DIE LINKE im Abgeordnetenhaus

Erreichen des Eröffnungstermins stand in unverantwortlicher Weise über allem

Das Mitglied des BER-Untersuchungsausschusses Jutta Matuschek erklärt:

Die heutige Vernehmung des ehemaligen Projektleiters für die Errichtung des BER, Herrn Joachim Korkhaus, durch die Mitglieder des Untersuchungsausschusses verstärkte den Eindruck, dass ein enger Zirkel leitender Verantwortlicher des Projektes BER hinsichtlich des Eröffnungstermins am 03.06.2013 über mehrere Monate va banque spielte. Diese Verantwortlichen stellten das Erreichen des Eröffnungstermins in unverantwortlicher Weise über alles. Dabei nahmen sie erhebliche Einbußen in der Qualität und der Funktionssicherheit des Anfangsbetriebs des Flughafens sowie exorbitante Kostensteigerungen in Kauf. Sie übergingen vielerlei warnende Hinweise von Behörden, Sachverständigen und Gutachtern.

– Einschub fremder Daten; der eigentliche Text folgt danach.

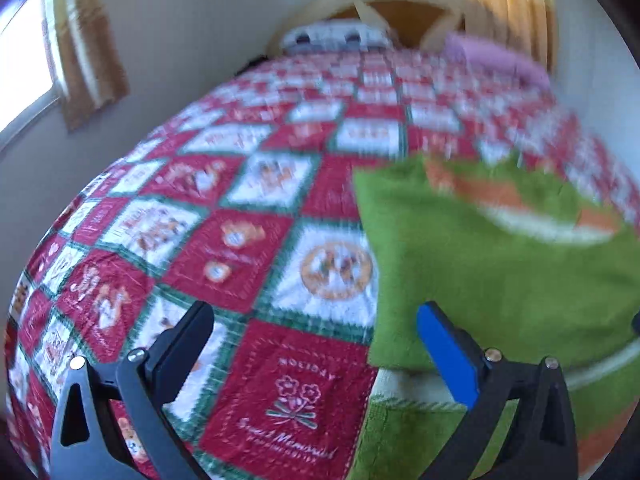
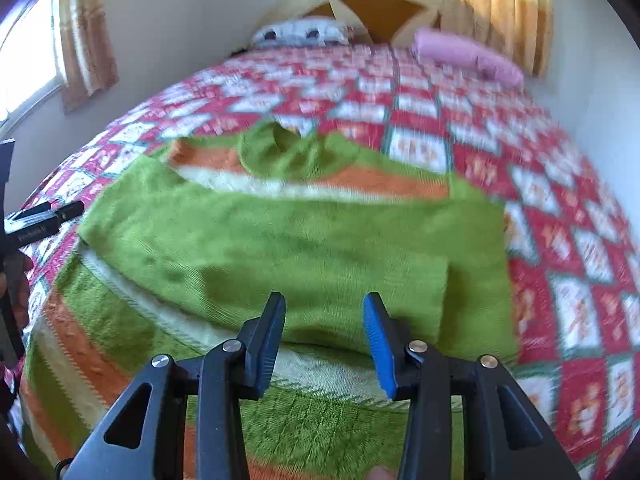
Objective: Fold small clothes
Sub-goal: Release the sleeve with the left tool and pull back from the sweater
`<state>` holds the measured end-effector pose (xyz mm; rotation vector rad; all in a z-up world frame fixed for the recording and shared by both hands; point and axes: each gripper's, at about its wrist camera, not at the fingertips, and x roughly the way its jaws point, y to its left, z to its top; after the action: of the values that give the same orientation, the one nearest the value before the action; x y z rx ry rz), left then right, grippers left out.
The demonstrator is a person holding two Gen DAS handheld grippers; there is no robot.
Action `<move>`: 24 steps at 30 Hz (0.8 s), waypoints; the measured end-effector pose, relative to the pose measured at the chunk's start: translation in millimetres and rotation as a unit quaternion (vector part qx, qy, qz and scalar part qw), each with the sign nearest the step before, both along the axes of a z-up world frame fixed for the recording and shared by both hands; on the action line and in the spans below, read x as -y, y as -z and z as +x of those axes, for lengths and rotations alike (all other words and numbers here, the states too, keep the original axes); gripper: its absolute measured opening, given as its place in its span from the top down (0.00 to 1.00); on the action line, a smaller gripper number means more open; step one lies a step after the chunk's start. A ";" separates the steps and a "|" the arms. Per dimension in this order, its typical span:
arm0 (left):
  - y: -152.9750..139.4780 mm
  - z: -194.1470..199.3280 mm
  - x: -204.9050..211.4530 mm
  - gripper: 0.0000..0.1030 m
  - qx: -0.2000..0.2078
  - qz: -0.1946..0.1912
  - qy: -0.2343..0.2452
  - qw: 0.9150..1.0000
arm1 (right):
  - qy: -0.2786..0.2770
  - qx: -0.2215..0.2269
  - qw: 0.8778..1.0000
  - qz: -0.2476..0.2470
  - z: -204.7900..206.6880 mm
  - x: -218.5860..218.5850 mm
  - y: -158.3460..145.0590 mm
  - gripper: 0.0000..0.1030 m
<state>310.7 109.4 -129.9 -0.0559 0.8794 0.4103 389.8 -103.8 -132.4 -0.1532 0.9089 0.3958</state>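
A small green knit sweater (image 2: pixel 280 248) with orange and cream stripes lies flat on the bed, both sleeves folded across its body, collar pointing to the headboard. In the left wrist view the sweater (image 1: pixel 500 272) fills the right side. My left gripper (image 1: pixel 316 316) is wide open and empty, above the quilt at the sweater's left edge. My right gripper (image 2: pixel 325 308) is open and empty, just above the sweater's lower middle. The left gripper also shows at the left edge of the right wrist view (image 2: pixel 36 220).
The bed is covered by a red, white and green patchwork quilt (image 1: pixel 224 240). A white pillow (image 2: pixel 304 32) and a pink pillow (image 2: pixel 468 54) lie at the wooden headboard (image 2: pixel 360 0). A wall and curtained window stand on the left.
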 end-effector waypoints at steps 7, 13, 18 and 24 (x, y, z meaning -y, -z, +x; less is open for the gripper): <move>18.4 -6.9 -17.4 0.00 0.002 -0.072 0.006 0.997 | -0.005 -0.002 1.000 0.027 -11.4 16.0 12.9 0.54; 16.8 -15.0 -11.6 0.00 0.008 -0.062 0.010 0.998 | 0.008 0.000 0.999 0.031 -11.9 16.0 13.7 0.54; 15.7 -17.3 -15.0 0.00 0.019 -0.072 0.014 0.997 | 0.015 0.016 1.000 0.015 -15.3 10.4 16.4 0.53; 7.7 -29.0 -2.3 0.00 0.032 -0.039 0.031 0.998 | 0.001 0.020 1.000 -0.010 -27.5 5.1 14.3 0.41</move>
<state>281.6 111.7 -137.6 -0.1128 0.8309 0.3149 362.4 -108.9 -146.7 -0.1768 0.8741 0.3806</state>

Die Chefs der Flughafengesellschaft (FBB) verfolgten das Ziel, den Flughafen »irgendwie« in Betrieb zu nehmen und alles andere danach in Ordnung zu bringen. Dass der Aufsichtsrat über die tatsächliche Risikolage im Unklaren gelassen wurde, ist offensichtlich. Ob einzelne Aufsichtsratsmitglieder bzw. politische Verantwortungsträger der Eigentümer der Flughafengesellschaft über dieses extreme Risiko-Spiel informiert waren, bleibt unklar.

Der Projektleiter Korkhaus sieht Gründe und Verantwortung für die Bruchlandung des BER vor allem bei den Dienstleistern und nicht bei den Verantwortlichen der FBB. Seine Befragung ist für die Linksfraktion noch nicht abgeschlossen. Aufzuklären, wie es zu diesem Strukturversagen kommen konnte, wird das Hauptanliegen der Linksfraktion in den kommenden Zeugenbefragungen sein.